ASSET MANAGEMENT
Asset managers and field operations staff are challenged every day with the reality of a continuously aging infrastructure and growing loading profiles. Effective asset management solutions are rooted in the clear identification, acquisition, analysis, storage, and management of test data obtained from offline, as well as online, monitoring and testing instruments.
This article describes the methods for consistent, reliable and efficient monitoring and diagnostics of critical electrical equipment including power, distribution and instrument transformers based on continuous data acquisition and expert engineering analysis leading towards important technical and economic benefits for utility operators and service companies.
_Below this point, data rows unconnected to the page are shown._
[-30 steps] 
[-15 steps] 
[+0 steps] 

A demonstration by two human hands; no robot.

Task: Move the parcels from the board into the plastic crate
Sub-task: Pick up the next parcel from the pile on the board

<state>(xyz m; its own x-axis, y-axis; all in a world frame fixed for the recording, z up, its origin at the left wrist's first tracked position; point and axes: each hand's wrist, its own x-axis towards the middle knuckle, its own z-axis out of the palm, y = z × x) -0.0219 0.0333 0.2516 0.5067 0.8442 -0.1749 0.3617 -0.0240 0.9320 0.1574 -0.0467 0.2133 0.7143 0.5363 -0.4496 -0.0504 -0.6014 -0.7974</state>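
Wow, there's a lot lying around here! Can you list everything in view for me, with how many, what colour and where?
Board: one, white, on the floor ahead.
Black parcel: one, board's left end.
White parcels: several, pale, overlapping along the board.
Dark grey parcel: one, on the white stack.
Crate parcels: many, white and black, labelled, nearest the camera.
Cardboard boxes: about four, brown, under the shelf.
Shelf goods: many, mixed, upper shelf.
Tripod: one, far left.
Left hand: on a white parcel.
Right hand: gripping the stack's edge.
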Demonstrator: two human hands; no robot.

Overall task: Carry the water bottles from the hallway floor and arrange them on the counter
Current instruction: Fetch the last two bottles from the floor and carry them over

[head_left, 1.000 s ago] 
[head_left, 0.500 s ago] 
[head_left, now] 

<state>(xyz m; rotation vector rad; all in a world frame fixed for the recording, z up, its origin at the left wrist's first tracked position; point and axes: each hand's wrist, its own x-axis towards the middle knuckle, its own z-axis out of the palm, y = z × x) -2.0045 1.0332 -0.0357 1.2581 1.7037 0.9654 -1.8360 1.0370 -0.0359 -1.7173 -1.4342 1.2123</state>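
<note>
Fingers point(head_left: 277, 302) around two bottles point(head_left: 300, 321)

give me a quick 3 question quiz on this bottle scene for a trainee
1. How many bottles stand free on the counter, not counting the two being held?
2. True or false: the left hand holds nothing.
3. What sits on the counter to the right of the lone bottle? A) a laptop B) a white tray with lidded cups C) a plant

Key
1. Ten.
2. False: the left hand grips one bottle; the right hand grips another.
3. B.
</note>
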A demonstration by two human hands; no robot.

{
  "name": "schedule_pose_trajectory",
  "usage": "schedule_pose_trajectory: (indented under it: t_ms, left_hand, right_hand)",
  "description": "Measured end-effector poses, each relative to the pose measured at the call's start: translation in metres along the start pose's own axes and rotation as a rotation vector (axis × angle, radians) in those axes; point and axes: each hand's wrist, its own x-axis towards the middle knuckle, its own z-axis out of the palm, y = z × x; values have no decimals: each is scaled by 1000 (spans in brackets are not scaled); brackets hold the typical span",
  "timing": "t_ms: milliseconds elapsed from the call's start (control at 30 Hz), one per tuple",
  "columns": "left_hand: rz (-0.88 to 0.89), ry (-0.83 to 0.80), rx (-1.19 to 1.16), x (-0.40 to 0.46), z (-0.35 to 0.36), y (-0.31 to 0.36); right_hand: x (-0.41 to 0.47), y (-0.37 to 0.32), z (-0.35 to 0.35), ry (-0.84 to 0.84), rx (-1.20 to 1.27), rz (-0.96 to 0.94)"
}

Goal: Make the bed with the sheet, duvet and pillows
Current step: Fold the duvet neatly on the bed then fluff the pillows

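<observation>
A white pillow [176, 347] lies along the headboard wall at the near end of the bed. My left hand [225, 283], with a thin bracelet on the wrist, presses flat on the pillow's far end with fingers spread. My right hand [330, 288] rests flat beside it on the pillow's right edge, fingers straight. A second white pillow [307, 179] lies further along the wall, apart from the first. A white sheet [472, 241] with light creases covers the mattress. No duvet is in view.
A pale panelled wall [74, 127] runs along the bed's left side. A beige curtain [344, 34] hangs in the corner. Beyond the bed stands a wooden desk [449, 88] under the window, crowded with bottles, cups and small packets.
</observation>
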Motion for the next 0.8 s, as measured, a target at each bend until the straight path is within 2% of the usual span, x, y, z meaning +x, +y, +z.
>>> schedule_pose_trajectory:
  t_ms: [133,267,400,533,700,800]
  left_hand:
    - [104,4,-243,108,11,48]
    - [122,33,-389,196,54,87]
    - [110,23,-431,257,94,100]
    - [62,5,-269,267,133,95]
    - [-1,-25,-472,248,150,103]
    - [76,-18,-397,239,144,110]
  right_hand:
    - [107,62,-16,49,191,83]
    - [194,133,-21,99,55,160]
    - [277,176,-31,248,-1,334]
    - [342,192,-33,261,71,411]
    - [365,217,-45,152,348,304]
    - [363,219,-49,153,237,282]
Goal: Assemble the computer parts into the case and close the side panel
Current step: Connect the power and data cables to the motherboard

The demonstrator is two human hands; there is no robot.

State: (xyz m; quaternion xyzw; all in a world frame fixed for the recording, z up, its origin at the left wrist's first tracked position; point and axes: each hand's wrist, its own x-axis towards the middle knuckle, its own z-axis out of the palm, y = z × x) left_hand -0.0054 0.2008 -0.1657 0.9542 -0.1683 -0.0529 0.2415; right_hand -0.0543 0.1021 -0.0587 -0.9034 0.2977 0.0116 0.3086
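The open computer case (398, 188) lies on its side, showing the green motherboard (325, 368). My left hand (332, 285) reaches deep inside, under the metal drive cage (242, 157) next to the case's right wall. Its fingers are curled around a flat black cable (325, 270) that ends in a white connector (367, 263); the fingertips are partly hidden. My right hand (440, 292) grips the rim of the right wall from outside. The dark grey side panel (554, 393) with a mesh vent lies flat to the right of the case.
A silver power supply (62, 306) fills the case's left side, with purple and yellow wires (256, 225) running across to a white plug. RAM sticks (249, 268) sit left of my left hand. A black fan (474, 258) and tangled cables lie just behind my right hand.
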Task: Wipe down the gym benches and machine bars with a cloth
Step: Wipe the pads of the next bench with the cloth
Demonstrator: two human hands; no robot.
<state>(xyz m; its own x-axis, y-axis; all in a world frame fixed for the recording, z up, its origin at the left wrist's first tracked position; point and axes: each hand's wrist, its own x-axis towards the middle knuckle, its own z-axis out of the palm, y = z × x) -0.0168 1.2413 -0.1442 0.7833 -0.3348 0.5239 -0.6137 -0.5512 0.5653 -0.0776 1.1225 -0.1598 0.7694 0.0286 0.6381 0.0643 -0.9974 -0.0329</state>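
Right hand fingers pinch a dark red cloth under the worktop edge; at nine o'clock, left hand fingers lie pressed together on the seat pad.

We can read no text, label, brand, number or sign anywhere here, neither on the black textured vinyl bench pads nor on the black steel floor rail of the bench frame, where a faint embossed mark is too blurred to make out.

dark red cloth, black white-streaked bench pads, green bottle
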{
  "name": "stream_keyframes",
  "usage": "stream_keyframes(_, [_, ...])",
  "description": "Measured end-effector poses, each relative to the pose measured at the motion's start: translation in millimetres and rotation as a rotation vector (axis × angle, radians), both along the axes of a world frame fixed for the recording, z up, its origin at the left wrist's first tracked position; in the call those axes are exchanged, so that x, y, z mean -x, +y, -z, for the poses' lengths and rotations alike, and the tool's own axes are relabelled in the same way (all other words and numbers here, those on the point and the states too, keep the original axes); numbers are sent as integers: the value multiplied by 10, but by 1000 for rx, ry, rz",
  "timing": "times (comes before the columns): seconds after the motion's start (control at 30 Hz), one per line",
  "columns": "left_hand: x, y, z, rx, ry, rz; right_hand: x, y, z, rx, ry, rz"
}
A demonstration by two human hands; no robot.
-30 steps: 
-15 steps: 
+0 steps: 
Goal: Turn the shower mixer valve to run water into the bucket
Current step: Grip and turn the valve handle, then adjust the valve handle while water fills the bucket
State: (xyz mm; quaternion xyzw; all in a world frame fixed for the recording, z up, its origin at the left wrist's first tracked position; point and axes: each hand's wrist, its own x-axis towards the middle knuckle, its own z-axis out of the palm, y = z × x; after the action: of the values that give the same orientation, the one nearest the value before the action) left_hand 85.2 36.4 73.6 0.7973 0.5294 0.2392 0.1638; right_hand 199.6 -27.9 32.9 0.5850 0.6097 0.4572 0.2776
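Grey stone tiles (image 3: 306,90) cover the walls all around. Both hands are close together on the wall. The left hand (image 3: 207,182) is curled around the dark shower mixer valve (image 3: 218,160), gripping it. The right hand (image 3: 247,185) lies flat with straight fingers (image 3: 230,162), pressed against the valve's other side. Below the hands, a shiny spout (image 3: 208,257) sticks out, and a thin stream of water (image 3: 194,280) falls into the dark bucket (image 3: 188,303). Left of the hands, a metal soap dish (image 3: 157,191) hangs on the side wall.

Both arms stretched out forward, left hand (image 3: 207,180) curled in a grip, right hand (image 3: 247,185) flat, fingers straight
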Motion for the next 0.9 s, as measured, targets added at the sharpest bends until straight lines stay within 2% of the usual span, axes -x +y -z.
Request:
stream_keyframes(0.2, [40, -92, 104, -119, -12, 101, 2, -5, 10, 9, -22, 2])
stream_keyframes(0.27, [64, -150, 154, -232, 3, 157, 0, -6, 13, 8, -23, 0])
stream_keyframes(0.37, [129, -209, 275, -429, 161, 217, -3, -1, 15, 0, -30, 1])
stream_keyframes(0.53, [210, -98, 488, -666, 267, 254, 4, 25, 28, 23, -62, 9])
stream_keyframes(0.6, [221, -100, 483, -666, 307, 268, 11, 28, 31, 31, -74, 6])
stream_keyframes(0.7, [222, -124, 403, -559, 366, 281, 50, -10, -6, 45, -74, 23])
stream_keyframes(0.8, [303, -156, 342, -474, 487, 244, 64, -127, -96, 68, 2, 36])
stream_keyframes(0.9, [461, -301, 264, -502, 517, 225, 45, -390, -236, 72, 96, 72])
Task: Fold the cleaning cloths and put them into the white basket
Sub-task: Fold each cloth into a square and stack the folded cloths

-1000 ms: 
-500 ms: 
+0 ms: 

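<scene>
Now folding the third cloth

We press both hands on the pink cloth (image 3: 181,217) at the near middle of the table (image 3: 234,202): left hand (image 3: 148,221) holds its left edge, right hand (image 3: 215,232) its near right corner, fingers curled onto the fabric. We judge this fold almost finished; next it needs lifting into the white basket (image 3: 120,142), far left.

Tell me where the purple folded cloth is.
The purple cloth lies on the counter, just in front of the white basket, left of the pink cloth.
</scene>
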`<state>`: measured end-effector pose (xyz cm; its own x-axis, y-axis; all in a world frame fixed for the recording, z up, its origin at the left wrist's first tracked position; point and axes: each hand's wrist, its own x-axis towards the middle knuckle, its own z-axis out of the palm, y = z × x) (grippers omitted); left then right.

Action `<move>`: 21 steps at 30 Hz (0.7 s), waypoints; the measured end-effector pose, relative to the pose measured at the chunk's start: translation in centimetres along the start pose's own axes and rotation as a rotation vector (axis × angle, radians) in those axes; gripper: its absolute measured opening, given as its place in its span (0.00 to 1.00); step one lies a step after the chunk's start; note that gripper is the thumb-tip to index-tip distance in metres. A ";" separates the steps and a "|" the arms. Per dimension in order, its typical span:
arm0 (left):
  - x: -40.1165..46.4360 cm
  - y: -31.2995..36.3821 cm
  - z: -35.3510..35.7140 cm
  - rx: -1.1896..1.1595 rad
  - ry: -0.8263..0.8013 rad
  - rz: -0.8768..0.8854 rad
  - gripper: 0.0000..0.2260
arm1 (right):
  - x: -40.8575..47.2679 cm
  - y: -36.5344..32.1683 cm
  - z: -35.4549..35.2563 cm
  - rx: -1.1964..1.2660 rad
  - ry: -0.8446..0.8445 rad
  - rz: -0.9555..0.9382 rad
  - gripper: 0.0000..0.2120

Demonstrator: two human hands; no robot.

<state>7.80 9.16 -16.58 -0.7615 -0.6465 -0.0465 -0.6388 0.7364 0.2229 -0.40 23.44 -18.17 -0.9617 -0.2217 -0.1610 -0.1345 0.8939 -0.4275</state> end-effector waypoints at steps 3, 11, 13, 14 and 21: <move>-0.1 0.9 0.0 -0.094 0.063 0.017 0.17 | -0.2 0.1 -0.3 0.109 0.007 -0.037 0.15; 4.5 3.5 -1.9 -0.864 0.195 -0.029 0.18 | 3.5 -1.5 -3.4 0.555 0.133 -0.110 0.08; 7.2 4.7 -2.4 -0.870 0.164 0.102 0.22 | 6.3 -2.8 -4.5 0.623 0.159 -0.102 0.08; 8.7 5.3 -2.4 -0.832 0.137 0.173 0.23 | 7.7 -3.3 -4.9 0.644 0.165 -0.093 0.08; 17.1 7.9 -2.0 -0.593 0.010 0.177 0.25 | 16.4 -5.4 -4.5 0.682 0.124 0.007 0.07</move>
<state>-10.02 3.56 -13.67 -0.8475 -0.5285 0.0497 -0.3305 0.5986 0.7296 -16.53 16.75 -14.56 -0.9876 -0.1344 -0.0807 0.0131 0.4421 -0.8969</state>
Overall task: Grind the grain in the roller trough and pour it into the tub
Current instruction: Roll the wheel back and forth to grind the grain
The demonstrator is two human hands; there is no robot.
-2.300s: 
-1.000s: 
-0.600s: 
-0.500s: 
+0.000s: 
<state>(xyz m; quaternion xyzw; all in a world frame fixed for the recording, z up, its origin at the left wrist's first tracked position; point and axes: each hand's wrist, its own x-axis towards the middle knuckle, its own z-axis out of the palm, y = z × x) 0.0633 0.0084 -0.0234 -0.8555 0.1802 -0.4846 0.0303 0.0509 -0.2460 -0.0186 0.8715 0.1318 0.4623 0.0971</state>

Monitoring, diagnostics and condition assessment of power and distribution transformers is a rather broad topic of discussion. Asset managers and field operations staff are challenged every day with the reality of a continuously aging infrastructure and growing loading profiles. Effective asset management solutions are rooted in the clear identification, acquisition, analysis, storage, and management of test data obtained from offline, as well as online, monitoring and testing instruments.
Most field assets are not candidates for online monitoring. Therefore, a systematic approach to monitor and assess the condition of critical devices based on a secure data management system is paramount to the entire electrical industry.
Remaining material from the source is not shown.